Once this has been achieved, domain recovery can begin. The steps are identical for every domain in the forest:
Metadata cleanup of all other Domain Controllers
Seizing the Flexible Single Master Operations (FSMO) roles
Raising the RID Pool and invalidating the RID Pool
Resetting the Domain Controller computer account password
Resetting the password of KRBTGT twice
Resetting the built-in Administrator password twice
If Read-Only Domain Controllers existed, removing their instance of krbtgt_xxxxx
Resetting inter-domain trust account (ITA) passwords on each side of the parent/child trust
Removing external trusts
Performing an authoritative restore of the SYSVOL content
Cleaning up DNS records for metadata cleaned up Domain Controllers
Resetting the Directory Services Restore Mode (DSRM) password
Removing Global Catalog and promoting to Global Catalog
When these actions have been completed, new Domain Controllers can be built in the isolated environment. Once replication is healthy, the original systems restored from backup can be demoted.
Octo Tempest is known for targeting Key Vaults and Secret Servers. Special attention will need to be paid to these secrets to determine if they were accessed and, if so, to sanitize the credentials contained within.
Tiering model
Restricting privilege escalation is critical to containing any attack since it limits the scope and damage. Identity systems in control of privileged access, and critical systems where identity administrators log onto, are both under the scope of protection.
Microsoft’s official documentation guides customers towards implementing the enterprise access model (EAM) that supersedes the “legacy AD tier model.” The EAM serves as an all-encompassing means of addressing where and how privileged access is used. It includes controls for cloud administration, and even network policy controls to protect legacy systems that lack accounts entirely.

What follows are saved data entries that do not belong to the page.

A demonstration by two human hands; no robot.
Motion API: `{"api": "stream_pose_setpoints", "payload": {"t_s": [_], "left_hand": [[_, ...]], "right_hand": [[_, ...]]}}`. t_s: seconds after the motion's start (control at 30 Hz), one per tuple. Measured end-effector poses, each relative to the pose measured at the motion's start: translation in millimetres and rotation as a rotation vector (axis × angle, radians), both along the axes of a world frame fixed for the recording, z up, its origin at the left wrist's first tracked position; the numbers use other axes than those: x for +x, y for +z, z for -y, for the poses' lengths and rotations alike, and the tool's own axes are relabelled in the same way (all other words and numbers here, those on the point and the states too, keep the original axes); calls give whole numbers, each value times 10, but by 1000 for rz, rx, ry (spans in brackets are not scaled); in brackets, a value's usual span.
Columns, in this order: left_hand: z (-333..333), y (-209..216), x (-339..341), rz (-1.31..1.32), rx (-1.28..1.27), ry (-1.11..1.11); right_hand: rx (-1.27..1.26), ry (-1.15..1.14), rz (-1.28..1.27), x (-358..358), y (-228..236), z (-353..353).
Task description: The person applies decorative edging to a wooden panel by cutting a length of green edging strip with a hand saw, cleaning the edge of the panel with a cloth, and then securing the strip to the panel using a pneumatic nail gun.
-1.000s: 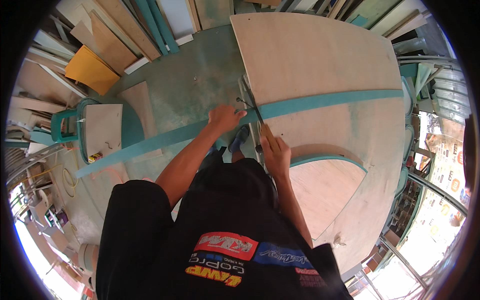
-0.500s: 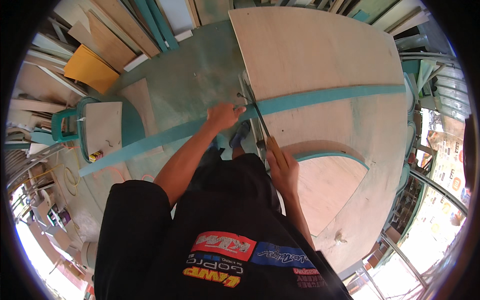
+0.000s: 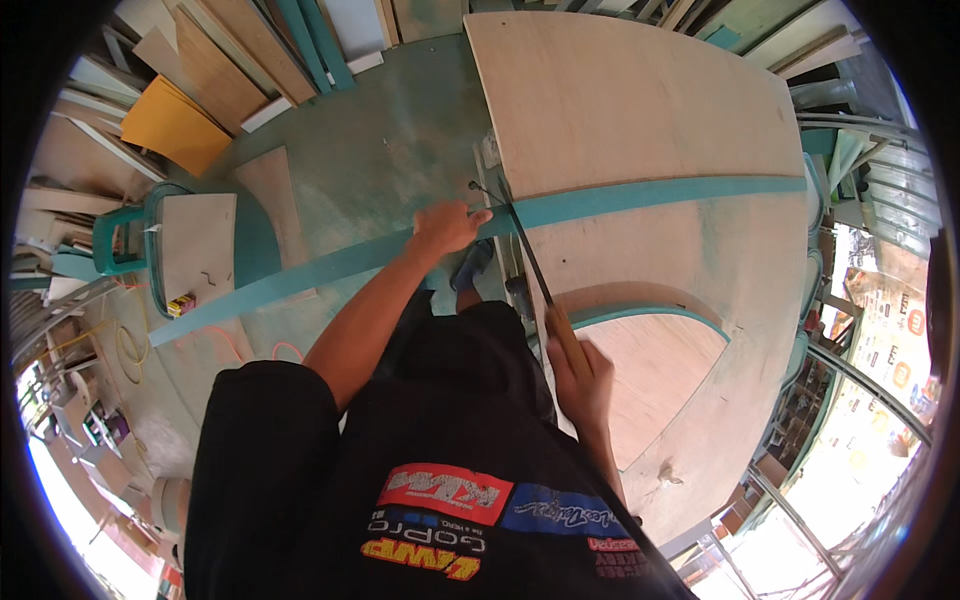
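Note:
A long teal strip of board [image 3: 650, 197] lies across the plywood table, its left part jutting past the edge above the floor. My left hand [image 3: 448, 227] grips this strip just beyond the table edge, fingers closed over it. My right hand [image 3: 580, 378] is closed round the wooden handle of a hand saw [image 3: 527, 245]. The narrow dark blade, seen almost edge-on, crosses the strip at the table edge, just right of my left hand. How deep it sits in the strip I cannot tell.
A curved plywood panel with a teal edge [image 3: 650, 365] lies on the plywood tabletop [image 3: 640, 100] near my right hand. At left stand a teal stool [image 3: 117, 240] and a pale board [image 3: 199, 240]. Boards lean along the back left, with an orange sheet [image 3: 177, 125]. Cords trail over the floor.
My right hand has drawn the saw back toward my body, slightly right. My left hand keeps its hold on the teal strip. The view has shifted slightly.

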State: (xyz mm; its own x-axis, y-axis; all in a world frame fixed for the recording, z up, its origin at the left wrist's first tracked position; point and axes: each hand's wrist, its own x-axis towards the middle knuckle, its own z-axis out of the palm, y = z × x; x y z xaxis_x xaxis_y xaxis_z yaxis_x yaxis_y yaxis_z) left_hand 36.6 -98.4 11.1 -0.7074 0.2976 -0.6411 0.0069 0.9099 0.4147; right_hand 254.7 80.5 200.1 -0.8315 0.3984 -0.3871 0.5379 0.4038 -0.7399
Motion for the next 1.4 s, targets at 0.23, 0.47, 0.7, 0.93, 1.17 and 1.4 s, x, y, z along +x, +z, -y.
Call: {"api": "stream_pose_setpoints", "payload": {"t_s": [0.23,0.47,0.7,0.93,1.17,1.4], "left_hand": [[-244,211,-42,-90,18,-95],[-269,230,-61,-11,0,-60],[-30,-58,51,-87,16,-19],[-217,165,-147,-38,-3,-112],[-33,174,-199,18,-2,-45],[-89,93,-106,5,21,-78]], "right_hand": [[67,-22,-137,-724,-1004,27],[45,-19,-98,-495,-740,-23],[9,20,12,-73,187,30],[2,-18,-231,-893,-1283,88],[28,70,5,-631,-336,35],[120,107,-117,-501,-338,103]]}}
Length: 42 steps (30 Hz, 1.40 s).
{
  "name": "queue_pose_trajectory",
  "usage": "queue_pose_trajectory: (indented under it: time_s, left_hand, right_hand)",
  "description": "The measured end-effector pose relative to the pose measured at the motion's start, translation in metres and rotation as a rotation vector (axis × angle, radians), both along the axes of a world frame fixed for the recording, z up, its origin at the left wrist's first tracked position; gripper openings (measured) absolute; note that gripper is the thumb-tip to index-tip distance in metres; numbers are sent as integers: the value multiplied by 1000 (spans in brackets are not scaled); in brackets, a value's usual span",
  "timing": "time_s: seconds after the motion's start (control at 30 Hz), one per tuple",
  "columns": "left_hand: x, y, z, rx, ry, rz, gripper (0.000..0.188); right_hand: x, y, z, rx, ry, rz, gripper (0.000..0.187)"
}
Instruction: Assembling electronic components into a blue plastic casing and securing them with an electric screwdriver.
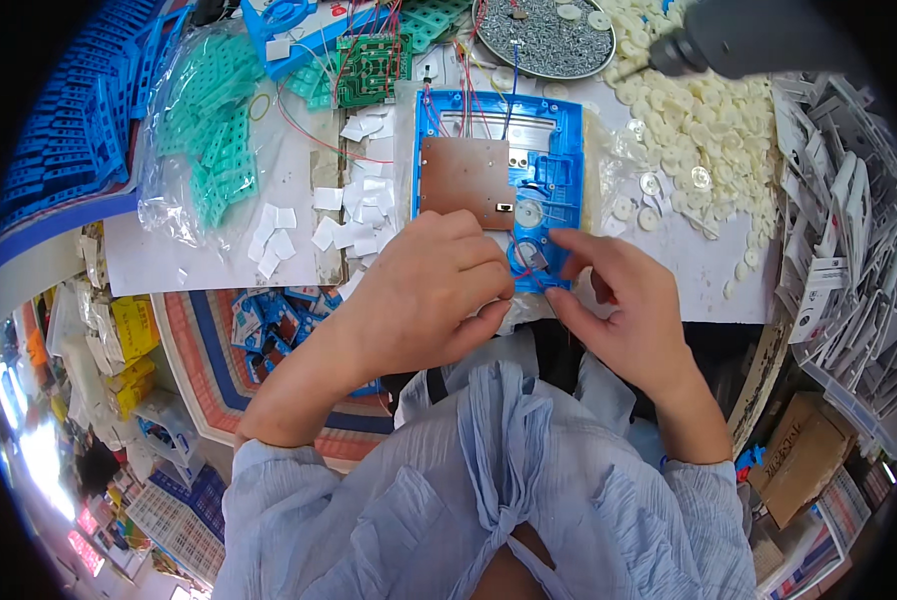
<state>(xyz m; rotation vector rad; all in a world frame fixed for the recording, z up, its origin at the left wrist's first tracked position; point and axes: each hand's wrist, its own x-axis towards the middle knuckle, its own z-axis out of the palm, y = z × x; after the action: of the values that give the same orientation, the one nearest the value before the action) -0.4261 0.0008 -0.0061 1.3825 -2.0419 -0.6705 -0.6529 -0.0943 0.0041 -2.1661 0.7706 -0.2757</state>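
blue casing (567, 140) lies on the white bench (169, 265), brown circuit board (466, 180) at its upper left; left hand (431, 288) curled by the board's lower edge, can't tell if the fingers pinch anything; right hand (624, 310) at casing's lower right, thumb and forefinger spread apart

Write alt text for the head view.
A person's bare left hand and right hand are at the near end of an open blue plastic casing with a brown rectangular board. Small white squares lie left, cream plastic discs right.
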Motion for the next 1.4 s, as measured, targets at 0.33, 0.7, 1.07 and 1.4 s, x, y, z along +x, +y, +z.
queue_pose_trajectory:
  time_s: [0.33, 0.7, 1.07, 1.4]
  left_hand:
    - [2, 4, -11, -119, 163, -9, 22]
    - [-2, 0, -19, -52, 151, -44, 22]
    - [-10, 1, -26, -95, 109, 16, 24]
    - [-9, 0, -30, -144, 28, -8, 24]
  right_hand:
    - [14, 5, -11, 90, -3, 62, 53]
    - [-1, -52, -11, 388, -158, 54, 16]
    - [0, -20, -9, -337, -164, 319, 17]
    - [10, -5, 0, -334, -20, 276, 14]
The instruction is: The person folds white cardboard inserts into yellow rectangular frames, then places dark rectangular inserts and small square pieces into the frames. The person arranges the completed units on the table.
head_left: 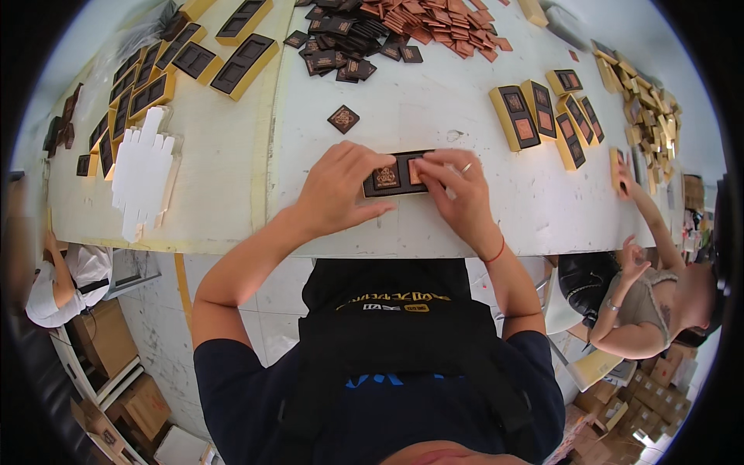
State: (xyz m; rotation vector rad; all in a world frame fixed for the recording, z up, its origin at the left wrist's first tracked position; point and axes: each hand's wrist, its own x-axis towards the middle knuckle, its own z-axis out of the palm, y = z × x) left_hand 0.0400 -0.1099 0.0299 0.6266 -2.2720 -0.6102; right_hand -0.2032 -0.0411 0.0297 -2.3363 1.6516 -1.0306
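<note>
A shallow gift box [394, 192] with a black two-compartment insert lies in front of me on the table. A dark square [386, 177] with a copper emblem fills its left compartment. My left hand [337, 186] rests over the box's left end, fingertips by the dark square, thumb stretched apart along the near side. With finger and thumb, my right hand [459, 190] pinches a copper-coloured square [415, 171] at the right compartment, partly covering it. Another dark square [343, 119] lies loose just beyond the box.
Heaps of dark squares [341, 39] and copper squares [442, 23] lie at the far middle. Filled boxes [515, 118] stand at the right, boxes with vacant compartments [244, 66] at the far left. White folded card pieces [143, 170] lie left. A co-worker [647, 298] sits at the right.
</note>
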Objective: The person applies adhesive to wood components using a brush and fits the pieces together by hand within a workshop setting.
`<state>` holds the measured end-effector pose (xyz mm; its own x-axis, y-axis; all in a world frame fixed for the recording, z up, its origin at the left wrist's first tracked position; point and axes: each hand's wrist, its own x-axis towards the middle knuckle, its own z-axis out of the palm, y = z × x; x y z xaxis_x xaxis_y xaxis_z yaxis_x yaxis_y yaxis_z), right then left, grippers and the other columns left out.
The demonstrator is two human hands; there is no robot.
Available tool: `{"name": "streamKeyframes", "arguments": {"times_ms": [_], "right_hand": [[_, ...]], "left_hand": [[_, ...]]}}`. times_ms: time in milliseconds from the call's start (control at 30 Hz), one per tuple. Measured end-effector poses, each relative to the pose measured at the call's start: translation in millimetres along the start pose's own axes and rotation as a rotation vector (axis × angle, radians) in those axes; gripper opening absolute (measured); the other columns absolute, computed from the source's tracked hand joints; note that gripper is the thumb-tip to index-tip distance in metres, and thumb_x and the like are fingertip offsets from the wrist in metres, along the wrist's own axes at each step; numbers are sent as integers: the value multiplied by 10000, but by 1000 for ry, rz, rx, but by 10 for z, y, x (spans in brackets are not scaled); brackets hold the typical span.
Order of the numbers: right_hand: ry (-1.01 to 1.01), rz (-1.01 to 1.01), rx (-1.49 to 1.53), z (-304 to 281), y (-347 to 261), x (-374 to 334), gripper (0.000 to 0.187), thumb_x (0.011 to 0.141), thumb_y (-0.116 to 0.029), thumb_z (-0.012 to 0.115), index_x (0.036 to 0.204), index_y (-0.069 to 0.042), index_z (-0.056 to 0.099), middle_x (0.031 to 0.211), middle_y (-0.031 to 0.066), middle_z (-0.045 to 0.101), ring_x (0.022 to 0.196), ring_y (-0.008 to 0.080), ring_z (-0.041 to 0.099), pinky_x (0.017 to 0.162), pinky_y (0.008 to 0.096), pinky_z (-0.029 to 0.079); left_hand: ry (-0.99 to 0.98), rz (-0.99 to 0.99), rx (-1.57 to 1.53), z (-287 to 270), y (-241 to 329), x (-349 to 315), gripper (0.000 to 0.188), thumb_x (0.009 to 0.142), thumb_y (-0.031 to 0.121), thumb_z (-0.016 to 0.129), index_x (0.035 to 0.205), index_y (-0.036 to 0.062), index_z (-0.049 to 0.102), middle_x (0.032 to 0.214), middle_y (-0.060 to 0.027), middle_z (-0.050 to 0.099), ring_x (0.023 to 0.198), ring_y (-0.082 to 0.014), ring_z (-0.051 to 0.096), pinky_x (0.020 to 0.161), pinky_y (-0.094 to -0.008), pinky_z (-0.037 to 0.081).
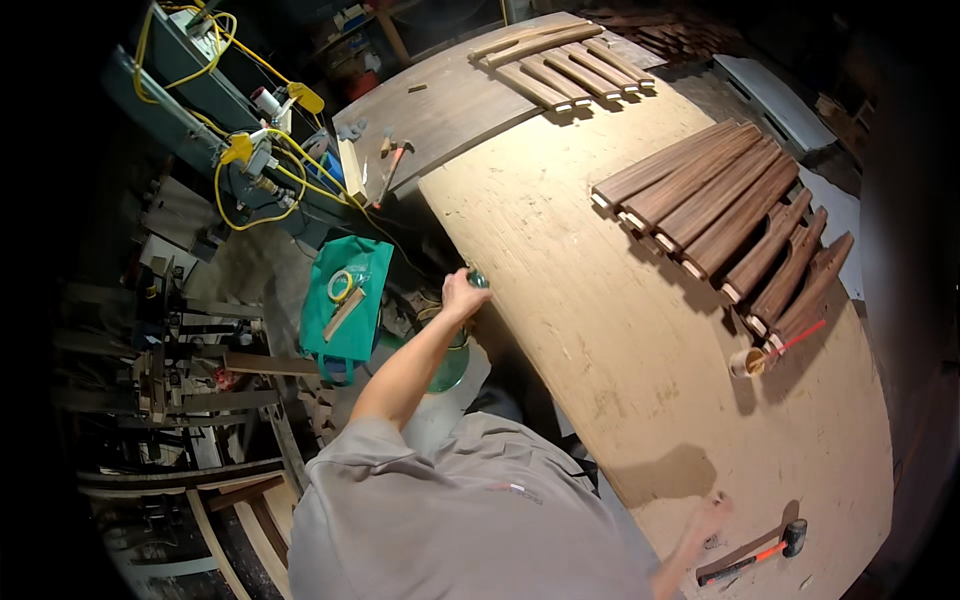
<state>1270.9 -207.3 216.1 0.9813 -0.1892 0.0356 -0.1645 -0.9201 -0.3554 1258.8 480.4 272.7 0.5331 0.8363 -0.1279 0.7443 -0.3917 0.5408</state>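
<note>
Currently left hand [462, 294] holds small green item [479, 281] at workbench [590, 320]'s left edge; right hand [711, 516]: can't tell; right-edge tenoned wood pieces [742, 215] look unjoined.

Surface [540, 220]: big, flat, pale tan wood
Far end: a grey-brown board [445, 105] beside the surface
Back left: a tall grey-green metal machine [168, 95] with loopy yellow cords [217, 205]
Back: a shelf [350, 45] full of little things, hard to make out
Left side: long wood strips [215, 540]
Floor [245, 265]: grey
Light: bright on the surface, dark around the room's edges
</note>
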Motion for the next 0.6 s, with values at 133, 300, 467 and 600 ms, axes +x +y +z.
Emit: {"name": "streamKeyframes", "arguments": {"times_ms": [133, 300, 467, 600], "right_hand": [[-167, -182, -101, 299, -1479, -397, 294, 795, -146, 620, 1030, 13, 543, 1049, 213, 538, 1017, 373, 501, 886, 461, 407], [-194, -74, -188, 630, -2328, -505, 326, 760, -122, 634, 1033, 19, 526, 1085, 220, 503, 1023, 390, 485, 878, 460, 415], [-231, 180, -296, 857, -2442, -259, 380, 739, -94, 628, 1076, 53, 533, 1096, 256, 496, 1011, 407, 507, 871, 452, 435], [-342, 365, -372, 748, -2962, -24, 374, 741, -109, 618, 1062, 73, 559, 1111, 291, 494, 986, 413, 534, 862, 447, 450]], "left_hand": [[107, 81, 9, -53, -94, 874, 488, 600, 269, 719, 1014, 26, 634, 989, -209, 609, 958, -359, 592, 841, -415, 493], [259, 212, 51, -307, -131, 2198, 350, 692, 225, 638, 1007, 73, 640, 1033, -181, 622, 984, -357, 588, 839, -430, 491], [381, 275, 200, -687, -702, 3495, 445, 681, 142, 699, 1098, 74, 560, 1069, -116, 582, 1026, -321, 541, 892, -414, 446], [425, 208, 341, -953, -653, 4035, 491, 702, 134, 724, 1156, 75, 546, 1212, -136, 519, 1175, -327, 449, 973, -450, 382]]}}
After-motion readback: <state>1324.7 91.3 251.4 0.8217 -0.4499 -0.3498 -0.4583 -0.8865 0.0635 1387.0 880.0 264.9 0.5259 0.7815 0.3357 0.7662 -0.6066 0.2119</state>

However, the EAM has several limitations. First, it can take months, or even years, for an organization’s architects to map out and implement. Secondly, it spans disjointed controls and operating systems. Lastly, not all of it is relevant to the immediate concern of mitigating Pass-the-Hash (PtH) as outlined here.
Our customers, with on-premises systems, are often looking to implement PtH mitigations yesterday. The AD Tiering model is a good starting point for domain-joined services to satisfy this requirement. It is:
Easier to conceptualize
Has practical implementation guidance
Rollout can be partially automated
The EAM is still a valuable strategy to work towards in an organization’s journey to security; but this is a better goal for after the fires and smoldering embers have been extinguished.
Figure 6: Securing privileged access Enterprise access model – Privileged access | Microsoft Learn.
Segregated privileged accounts
Accounts should be created for each tier of access, and processes should be put in place to ensure that these remain correctly isolated within their tiers.
Control plane isolation
Identify all systems that fall under the control plane. The key rule to follow is that anything that accesses or can manipulate an asset must be treated at the same level as the assets that they manipulate. At this stage of eviction, the control plane is the key focus area. As an example, SCCM being used to patch Domain Controllers must be treated as a control plane asset.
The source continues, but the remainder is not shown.